### Aim of the task
Two lines below mark the span: the one containing "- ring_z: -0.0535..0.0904" and the one containing "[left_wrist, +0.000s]". Set down both, plus every line between, exactly as they stand, and nothing else.

───── Supplied data

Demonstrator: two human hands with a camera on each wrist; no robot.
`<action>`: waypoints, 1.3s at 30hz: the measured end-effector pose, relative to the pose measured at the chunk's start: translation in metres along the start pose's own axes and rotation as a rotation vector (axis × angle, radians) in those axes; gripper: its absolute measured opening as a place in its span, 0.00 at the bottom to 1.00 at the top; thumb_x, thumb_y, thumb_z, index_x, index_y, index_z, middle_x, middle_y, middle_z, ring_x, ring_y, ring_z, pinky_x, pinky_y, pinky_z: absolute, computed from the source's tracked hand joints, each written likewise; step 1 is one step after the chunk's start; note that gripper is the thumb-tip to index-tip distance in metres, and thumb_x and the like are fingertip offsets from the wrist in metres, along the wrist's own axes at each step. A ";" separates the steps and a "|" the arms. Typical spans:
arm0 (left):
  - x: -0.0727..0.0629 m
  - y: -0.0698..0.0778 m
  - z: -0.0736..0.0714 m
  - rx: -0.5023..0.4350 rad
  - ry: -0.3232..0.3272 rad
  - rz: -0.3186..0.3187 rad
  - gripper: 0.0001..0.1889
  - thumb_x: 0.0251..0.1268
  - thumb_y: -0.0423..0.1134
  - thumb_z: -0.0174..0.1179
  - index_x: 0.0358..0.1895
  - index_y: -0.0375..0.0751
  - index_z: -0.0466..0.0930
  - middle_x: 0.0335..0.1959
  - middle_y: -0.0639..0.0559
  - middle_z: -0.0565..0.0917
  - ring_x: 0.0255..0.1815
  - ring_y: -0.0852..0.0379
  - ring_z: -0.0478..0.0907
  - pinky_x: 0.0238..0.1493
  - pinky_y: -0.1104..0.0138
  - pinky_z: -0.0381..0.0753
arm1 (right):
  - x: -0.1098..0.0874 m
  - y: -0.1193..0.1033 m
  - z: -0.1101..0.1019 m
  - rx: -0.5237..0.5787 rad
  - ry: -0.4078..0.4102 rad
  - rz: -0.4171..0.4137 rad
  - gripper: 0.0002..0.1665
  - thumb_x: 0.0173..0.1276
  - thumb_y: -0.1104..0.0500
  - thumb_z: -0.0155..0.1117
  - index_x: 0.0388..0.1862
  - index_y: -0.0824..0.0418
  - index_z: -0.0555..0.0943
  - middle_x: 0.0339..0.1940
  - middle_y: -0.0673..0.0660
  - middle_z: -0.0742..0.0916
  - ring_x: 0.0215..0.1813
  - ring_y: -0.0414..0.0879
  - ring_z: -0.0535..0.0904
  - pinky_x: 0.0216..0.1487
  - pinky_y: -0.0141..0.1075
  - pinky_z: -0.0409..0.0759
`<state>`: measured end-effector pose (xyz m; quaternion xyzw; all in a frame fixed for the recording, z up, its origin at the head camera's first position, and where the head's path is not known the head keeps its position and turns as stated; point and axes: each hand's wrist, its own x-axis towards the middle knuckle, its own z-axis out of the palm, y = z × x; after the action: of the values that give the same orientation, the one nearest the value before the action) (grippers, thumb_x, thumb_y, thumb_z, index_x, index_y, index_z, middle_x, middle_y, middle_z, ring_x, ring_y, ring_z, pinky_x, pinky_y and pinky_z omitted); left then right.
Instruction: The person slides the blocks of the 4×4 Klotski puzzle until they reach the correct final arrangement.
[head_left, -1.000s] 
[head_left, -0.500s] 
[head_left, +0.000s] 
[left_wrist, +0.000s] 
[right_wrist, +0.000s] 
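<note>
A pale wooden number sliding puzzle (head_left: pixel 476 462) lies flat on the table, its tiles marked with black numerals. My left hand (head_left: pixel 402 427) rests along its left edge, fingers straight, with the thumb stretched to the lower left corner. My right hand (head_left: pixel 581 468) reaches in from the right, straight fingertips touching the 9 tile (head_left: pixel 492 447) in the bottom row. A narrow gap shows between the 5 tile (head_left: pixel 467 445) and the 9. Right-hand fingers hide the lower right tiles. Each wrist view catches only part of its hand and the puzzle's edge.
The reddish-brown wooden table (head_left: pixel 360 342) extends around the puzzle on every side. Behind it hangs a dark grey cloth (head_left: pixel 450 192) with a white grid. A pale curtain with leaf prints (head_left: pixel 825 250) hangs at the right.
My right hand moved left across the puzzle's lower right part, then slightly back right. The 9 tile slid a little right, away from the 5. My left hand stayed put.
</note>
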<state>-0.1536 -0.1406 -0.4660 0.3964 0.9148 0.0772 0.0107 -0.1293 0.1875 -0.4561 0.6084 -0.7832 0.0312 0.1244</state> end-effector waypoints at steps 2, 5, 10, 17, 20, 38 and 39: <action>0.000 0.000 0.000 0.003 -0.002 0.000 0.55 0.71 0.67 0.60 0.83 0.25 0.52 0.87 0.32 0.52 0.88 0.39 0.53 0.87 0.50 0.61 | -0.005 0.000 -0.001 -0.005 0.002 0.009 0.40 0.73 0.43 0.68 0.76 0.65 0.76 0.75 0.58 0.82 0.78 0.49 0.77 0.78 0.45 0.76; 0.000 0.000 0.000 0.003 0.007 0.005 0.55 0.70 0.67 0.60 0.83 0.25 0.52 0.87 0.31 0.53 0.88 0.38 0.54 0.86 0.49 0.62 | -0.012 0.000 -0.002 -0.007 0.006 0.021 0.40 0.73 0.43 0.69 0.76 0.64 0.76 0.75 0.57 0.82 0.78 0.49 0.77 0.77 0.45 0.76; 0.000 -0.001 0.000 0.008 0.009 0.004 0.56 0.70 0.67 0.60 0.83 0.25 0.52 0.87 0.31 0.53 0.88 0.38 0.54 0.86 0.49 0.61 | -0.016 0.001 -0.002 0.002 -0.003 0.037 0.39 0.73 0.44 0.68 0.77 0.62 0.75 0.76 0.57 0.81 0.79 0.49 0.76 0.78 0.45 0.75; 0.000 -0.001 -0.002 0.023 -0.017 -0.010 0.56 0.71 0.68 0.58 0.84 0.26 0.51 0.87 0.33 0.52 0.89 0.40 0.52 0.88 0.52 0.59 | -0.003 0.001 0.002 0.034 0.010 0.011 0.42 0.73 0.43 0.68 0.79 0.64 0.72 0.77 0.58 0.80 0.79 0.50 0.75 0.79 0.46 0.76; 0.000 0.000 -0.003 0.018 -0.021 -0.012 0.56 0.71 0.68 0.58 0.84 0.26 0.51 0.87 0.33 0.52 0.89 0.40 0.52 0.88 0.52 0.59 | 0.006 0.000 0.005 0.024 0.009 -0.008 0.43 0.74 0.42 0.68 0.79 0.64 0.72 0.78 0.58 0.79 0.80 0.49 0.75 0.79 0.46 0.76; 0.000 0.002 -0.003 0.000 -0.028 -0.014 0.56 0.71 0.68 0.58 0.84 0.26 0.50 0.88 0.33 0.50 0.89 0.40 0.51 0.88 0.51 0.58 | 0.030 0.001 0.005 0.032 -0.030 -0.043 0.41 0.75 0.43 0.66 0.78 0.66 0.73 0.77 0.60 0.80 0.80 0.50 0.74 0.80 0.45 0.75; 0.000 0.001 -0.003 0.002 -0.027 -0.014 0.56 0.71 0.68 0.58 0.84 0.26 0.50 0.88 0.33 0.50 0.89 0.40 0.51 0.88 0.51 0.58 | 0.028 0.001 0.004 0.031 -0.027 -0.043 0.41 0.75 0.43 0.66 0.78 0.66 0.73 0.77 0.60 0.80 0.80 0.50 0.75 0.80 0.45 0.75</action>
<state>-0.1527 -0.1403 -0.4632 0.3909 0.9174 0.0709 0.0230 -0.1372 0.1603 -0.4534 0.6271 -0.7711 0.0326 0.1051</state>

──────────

### Response to this exercise
  - ring_z: -0.0535..0.0904
  - pinky_x: 0.0216..0.1487
  - pinky_y: -0.0141..0.1075
  - pinky_z: -0.0409..0.0759
`<state>`: measured end-effector pose (xyz m; quaternion xyzw; all in a frame fixed for the recording, z up, its origin at the head camera's first position, and where the head's path is not known the head keeps its position and turns as stated; point and axes: each hand's wrist, its own x-axis towards the middle knuckle, its own z-axis out of the palm, y = z × x; after the action: of the values that give the same orientation, the one nearest the value before the action) (grippers, thumb_x, thumb_y, thumb_z, index_x, index_y, index_z, middle_x, middle_y, middle_z, ring_x, ring_y, ring_z, pinky_x, pinky_y and pinky_z omitted); left then right.
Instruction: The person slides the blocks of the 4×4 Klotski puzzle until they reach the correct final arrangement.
[head_left, -1.000s] 
[head_left, -0.500s] 
[head_left, +0.000s] 
[left_wrist, +0.000s] 

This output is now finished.